● Your assignment: What you give back should be exactly the opening lines of the data, ending with the line that contains "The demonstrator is" and including it.

● Supplied information:

────────────────────────────────────────

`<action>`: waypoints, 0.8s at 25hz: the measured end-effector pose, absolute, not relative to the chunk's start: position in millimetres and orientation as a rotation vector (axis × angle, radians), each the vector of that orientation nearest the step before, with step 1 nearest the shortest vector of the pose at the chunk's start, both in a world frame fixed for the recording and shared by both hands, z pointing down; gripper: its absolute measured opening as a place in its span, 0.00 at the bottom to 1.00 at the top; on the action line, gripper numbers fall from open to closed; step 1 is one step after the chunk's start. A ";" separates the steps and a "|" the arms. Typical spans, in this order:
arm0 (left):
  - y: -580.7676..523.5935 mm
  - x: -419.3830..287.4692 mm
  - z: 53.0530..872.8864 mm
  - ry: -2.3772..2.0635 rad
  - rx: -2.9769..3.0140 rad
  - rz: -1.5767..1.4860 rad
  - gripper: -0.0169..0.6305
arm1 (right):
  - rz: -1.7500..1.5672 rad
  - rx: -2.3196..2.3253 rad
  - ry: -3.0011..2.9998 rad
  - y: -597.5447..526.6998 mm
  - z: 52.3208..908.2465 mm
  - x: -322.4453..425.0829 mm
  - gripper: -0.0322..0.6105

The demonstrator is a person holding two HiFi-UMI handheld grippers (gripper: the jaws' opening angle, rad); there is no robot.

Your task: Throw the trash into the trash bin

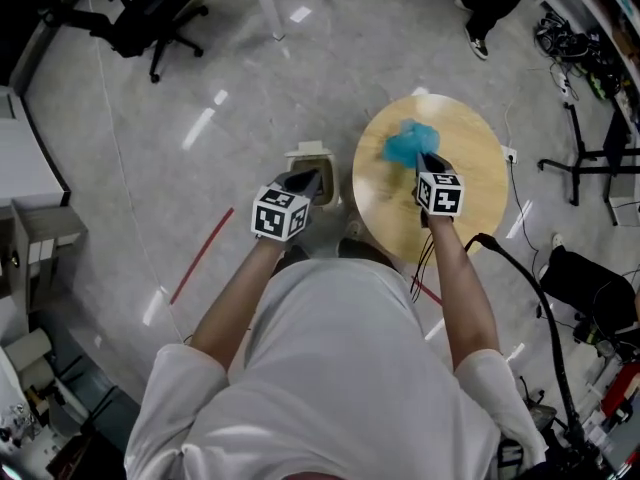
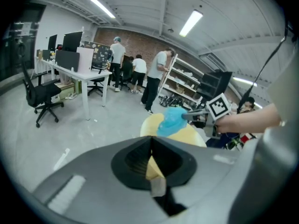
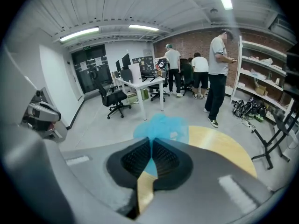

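A crumpled blue piece of trash (image 1: 407, 144) sits over the round wooden table (image 1: 470, 183). My right gripper (image 1: 426, 160) is shut on its near edge. In the right gripper view the blue trash (image 3: 161, 126) bulges just past the closed pads, above the table (image 3: 222, 146). My left gripper (image 1: 308, 181) is shut with nothing in it and hovers over the small beige trash bin (image 1: 310, 152), which stands on the floor left of the table. The left gripper view shows the trash (image 2: 170, 120) and the right gripper (image 2: 189, 117) to the right, ahead of its closed jaws.
A black office chair (image 1: 150, 13) stands on the floor at the far left. A black stand (image 1: 590, 160) and cables lie right of the table. Red tape (image 1: 200, 256) marks the floor. Several people (image 2: 154, 78) stand by shelves and a white desk (image 2: 70, 69).
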State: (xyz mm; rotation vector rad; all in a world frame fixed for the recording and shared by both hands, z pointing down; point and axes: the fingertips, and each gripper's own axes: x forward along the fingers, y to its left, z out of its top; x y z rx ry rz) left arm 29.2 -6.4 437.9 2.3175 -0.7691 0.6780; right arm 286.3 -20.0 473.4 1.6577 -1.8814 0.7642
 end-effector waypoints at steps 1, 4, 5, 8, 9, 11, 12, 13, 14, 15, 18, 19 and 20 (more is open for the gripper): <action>-7.6 23.5 438.4 -0.779 2.314 0.672 0.03 | 0.762 1.642 -1.891 -22.0 475.0 277.5 0.05; -9.4 3.7 441.1 -0.817 2.290 0.651 0.03 | 0.751 1.584 -1.922 -27.3 479.2 249.0 0.05; -9.5 -3.5 442.4 -0.828 2.282 0.645 0.03 | 0.746 1.565 -1.933 -28.9 480.0 239.1 0.05; -8.1 -25.3 446.6 -0.856 2.260 0.635 0.03 | 0.734 1.515 -1.967 -32.5 481.2 209.1 0.05; -7.5 -32.2 447.7 -0.865 2.253 0.632 0.03 | 0.732 1.499 -1.977 -33.4 481.4 199.6 0.05; -6.3 -45.5 449.9 -0.882 2.240 0.626 0.03 | 0.729 1.467 -1.996 -34.7 482.8 181.5 0.05; -5.8 -51.8 451.0 -0.891 2.233 0.623 0.03 | 0.728 1.451 -2.005 -35.2 484.3 172.9 0.05; -5.5 -57.8 452.3 -0.899 2.226 0.619 0.03 | 0.726 1.435 -2.012 -35.6 486.2 164.7 0.05; -5.5 -63.8 453.8 -0.908 2.219 0.615 0.03 | 0.724 1.419 -2.019 -36.2 488.6 156.8 0.05; -5.8 -70.1 455.1 -0.917 2.211 0.611 0.03 | 0.724 1.404 -2.024 -37.0 490.9 148.9 0.05; -7.6 -93.8 456.6 -0.945 2.183 0.596 0.03 | 0.730 1.352 -2.029 -38.8 495.6 122.0 0.05; -8.4 -102.5 456.4 -0.954 2.173 0.591 0.03 | 0.732 1.334 -2.029 -39.0 496.7 112.4 0.05; -9.1 -110.7 456.6 -0.962 2.164 0.587 0.03 | 0.734 1.315 -2.030 -38.8 498.0 103.1 0.05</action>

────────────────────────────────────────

● Task answer:
`<action>`: waypoints, 0.8s at 25hz: the measured end-effector pose, absolute, not relative to the chunk's start: position in millimetres and orientation as a rotation vector (axis × angle, radians), each the vector of that orientation nearest the step before, with step 1 nearest the shortest vector of the pose at the chunk's start, both in a world frame fixed for the recording and shared by both hands, z pointing down; gripper: its absolute measured opening as a place in its span, 0.00 at the bottom to 1.00 at the top; on the action line, gripper numbers fall from open to closed; step 1 is one step after the chunk's start. A ";" separates the steps and a "|" the arms. Typical spans, in this order:
arm0 (left):
  - y: -580.7676..523.5935 mm
  - x: -419.3830..287.4692 mm
  - z: 53.0530..872.8864 mm
  - ry: -2.3772..2.0635 rad
  - rx: -2.9769..3.0140 rad
  - rz: -1.5767..1.4860 rad
  - gripper: -0.0169..0.6305
arm1 (right):
  - rz: -1.7500..1.5672 rad
  - rx: -2.3196..2.3253 rad
  - ry: -3.0011..2.9998 rad
  - y: -597.5447..526.6998 mm
  - z: 52.3208..908.2465 mm
  - x: -322.4453..425.0829 mm
  - gripper: -0.0322..0.6105

The demonstrator is a person holding two HiFi-UMI handheld grippers (gripper: the jaws' opening angle, rad); there is no robot.

Nothing more belongs to this exercise.